… the last step to freedom.
I run a dual boot on my PC laptop of Windows XP and Ubuntu Gutsy Gibbon (Linux). Because I feel more like a ninja when I’m using Ubuntu I try to minimize the amount of time I spend in Windows, but one of the last things that keeps me from wiping XP from my CPU entirely is video editing. I have a long standing addiction to Adobe Premiere….. a love hate relationship which w/ the new version of the Quicktime has turned mostly into hate. After looking around it seemed like the options available for Ubuntu are Kino, Blender (using the sequence editor), and Cinelerra. Kino I ruled out because it lacks some basic features (e.g. speed up slow down) that I feel are necessary. Blender I was really excited about until I went to hit the render button and couldn’t figure out how to create anything but a sequence of images. I have heard there is a way around this using ffmpeg exporter, but I haven’t returned to the scene of the crime to figure it out yet (if anyone has any information on exporting video and audio from Blender I’d love to hear more).
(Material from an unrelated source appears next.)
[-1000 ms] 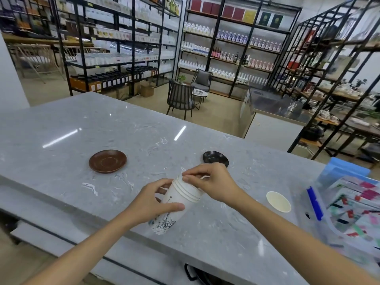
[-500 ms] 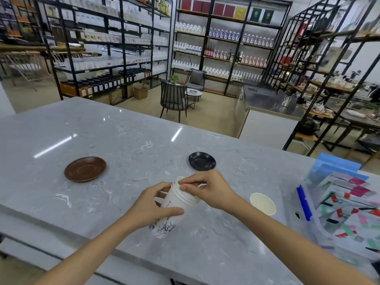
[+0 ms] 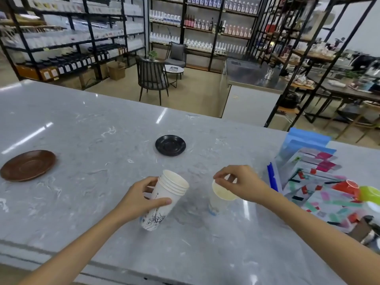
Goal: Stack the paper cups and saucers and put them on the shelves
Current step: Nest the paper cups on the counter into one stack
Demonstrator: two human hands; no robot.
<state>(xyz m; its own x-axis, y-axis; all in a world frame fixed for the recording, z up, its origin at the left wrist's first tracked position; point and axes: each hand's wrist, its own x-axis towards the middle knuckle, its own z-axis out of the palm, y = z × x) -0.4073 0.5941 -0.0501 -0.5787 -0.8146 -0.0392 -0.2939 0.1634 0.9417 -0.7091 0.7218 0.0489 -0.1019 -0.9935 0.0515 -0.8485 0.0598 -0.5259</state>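
On surface centre: your left hand grips cup stack, mouth tilted right. Right hand fingers pinch rim of loose cup, just beside, upright.

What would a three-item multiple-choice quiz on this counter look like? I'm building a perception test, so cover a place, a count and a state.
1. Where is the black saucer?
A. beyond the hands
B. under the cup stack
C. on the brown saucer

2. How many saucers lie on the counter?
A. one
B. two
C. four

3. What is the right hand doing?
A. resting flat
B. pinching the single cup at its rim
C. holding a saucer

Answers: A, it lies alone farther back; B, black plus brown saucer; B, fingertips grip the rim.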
Cinelerra seems to be the go to video editor of the Linux world, so I thought I’d give it a try. To get up and running there is a great tutorial at linux.com on how to set it up on Ubuntu Studio. Cinelerra is a forked project (typically not a great trait for an open source initiative) meaning there are two different groups of people developing the same application in different ways. The linux.com article describes them as follows:
Cinelerra comes in two versions — one with the original codebase, released by a mysterious person/entity called Heroine Virtual, and the community version (CV), which makes revisions and improvements to that code. Although it is released as GPL, there is a controversy surrounding the legality of the original codebase, and that has kept Cinelerra from being included in the official repositories of most Linux distributions. In Debian and Ubuntu, you have to use third-party repositories in order to install the community version, which is the most stable and widely used.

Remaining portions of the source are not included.